— Try it —
Whenever the word "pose" turns up in a line below, that line should be copied.

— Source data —
---+---
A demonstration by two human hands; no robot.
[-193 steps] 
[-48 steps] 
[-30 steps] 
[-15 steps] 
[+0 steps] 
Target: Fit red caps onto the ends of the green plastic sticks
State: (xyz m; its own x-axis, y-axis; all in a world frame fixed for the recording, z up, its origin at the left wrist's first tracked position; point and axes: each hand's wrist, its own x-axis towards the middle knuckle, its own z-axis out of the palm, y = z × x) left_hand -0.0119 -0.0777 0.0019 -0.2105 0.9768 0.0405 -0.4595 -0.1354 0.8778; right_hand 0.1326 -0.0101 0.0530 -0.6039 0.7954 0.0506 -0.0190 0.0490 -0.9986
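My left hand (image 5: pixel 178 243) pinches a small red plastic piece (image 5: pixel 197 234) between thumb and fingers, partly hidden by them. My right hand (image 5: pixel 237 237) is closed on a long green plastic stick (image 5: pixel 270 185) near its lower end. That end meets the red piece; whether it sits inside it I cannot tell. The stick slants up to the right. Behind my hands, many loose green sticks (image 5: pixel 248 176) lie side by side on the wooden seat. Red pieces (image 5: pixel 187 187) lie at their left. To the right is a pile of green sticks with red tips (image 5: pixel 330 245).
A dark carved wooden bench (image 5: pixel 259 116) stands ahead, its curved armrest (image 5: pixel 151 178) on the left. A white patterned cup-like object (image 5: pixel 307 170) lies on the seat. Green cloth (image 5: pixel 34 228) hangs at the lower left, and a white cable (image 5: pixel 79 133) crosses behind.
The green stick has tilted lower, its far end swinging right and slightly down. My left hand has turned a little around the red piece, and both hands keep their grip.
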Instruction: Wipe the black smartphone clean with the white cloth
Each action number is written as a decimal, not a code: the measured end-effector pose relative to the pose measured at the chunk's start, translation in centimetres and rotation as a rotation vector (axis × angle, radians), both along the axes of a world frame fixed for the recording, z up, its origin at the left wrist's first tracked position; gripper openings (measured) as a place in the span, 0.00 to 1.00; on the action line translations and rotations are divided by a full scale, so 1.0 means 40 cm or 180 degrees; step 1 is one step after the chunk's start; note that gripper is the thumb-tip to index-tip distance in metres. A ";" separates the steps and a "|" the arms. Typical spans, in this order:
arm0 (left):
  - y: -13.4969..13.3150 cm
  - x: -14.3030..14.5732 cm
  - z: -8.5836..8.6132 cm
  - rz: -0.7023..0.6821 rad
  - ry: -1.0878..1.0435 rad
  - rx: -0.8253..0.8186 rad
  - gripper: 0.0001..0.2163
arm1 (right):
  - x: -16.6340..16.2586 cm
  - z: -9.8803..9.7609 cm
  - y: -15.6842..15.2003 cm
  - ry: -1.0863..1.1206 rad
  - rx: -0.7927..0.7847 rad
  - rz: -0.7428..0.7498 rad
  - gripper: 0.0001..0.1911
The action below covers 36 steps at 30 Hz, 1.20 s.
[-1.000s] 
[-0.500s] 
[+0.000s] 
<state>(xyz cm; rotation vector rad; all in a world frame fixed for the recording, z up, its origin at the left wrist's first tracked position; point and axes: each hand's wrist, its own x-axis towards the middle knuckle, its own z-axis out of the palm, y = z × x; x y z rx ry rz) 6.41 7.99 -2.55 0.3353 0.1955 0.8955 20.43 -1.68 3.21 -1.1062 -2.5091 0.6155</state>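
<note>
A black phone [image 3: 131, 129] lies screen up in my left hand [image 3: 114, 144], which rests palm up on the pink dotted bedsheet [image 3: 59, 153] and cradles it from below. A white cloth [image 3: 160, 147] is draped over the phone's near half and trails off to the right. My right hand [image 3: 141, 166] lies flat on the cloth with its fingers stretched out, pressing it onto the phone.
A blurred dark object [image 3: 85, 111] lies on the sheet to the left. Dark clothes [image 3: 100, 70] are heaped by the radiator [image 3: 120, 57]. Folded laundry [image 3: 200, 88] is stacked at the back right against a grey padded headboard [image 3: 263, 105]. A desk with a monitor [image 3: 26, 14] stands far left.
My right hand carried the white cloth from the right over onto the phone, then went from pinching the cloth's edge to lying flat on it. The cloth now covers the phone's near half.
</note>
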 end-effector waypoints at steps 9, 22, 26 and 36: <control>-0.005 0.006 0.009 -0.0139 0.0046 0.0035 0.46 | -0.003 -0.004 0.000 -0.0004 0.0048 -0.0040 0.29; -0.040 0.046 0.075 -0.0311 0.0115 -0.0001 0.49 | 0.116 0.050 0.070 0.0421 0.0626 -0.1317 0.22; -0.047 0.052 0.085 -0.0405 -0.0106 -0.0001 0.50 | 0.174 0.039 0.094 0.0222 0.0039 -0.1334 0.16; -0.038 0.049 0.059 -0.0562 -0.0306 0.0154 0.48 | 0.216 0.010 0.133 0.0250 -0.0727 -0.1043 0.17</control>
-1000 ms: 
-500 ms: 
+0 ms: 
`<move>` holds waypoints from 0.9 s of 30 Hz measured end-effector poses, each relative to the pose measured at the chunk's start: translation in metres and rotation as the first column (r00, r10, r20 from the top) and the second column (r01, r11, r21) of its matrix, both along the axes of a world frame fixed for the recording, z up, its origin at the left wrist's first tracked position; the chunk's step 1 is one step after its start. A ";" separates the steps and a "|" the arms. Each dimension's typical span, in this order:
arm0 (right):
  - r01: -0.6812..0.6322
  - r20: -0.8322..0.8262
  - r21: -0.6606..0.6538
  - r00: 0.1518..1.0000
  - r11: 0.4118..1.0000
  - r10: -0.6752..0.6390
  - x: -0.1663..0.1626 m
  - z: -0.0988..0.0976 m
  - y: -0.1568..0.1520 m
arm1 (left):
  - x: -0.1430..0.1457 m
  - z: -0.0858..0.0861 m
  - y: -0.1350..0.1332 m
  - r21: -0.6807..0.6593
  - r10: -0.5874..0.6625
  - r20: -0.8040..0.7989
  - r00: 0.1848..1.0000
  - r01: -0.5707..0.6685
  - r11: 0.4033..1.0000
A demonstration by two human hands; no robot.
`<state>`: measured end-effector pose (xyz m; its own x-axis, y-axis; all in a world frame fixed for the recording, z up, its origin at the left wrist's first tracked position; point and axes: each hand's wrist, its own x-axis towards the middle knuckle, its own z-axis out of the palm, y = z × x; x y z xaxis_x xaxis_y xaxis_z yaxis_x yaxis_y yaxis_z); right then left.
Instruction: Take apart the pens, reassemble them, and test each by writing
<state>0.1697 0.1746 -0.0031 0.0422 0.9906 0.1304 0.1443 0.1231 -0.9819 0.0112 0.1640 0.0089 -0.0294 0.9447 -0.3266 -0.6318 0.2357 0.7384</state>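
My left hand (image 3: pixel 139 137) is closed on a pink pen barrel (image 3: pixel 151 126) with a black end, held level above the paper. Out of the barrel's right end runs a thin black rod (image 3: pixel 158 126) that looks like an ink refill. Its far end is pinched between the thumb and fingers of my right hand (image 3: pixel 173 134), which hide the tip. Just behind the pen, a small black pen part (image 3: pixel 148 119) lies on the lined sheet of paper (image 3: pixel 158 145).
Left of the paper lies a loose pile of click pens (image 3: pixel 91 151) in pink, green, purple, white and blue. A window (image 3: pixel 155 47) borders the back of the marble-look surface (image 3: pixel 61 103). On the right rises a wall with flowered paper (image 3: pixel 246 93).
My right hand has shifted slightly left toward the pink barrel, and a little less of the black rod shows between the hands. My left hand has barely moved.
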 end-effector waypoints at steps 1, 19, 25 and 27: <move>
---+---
— Solution to the exercise —
Each action number is written as a decimal, not a code: the measured end-effector pose relative to the pose measured at the chunk's start, translation in centimetres and rotation as a rotation vector (axis × angle, radians), both along the axes of a world frame fixed for the recording, z up, its origin at the left wrist's first tracked position; gripper openings (measured) as a place in the span, 0.00 to 1.00; on the action line translations and rotations are divided by a full scale, so 1.0 means 40 cm or 180 degrees; step 1 is one step after the chunk's start; note that gripper is the thumb-tip to index-tip distance in metres. A ";" separates the steps and a "|" the arms. Typical spans, in this order:
`<move>` holds waypoints from 0.9 s of 30 Hz measured end-effector poses, each relative to the pose measured at the chunk's start: translation in metres and rotation as the first column (r00, r10, r20 from the top) and the second column (r01, r11, r21) of its matrix, both along the axes of a world frame fixed for the recording, z up, its origin at the left wrist's first tracked position; the chunk's step 1 is one step after its start. A ";" separates the steps and a "|" the arms. Each dimension's typical span, in this order:
`<state>`: measured end-effector pose (xyz m; its own x-axis, y-axis; all in a world frame fixed for the recording, z up, its origin at the left wrist's first tracked position; point and axes: each hand's wrist, its own x-axis towards the middle knuckle, its own z-axis out of the palm, y = z × x; x y z xaxis_x xaxis_y xaxis_z yaxis_x yaxis_y yaxis_z); right then left.

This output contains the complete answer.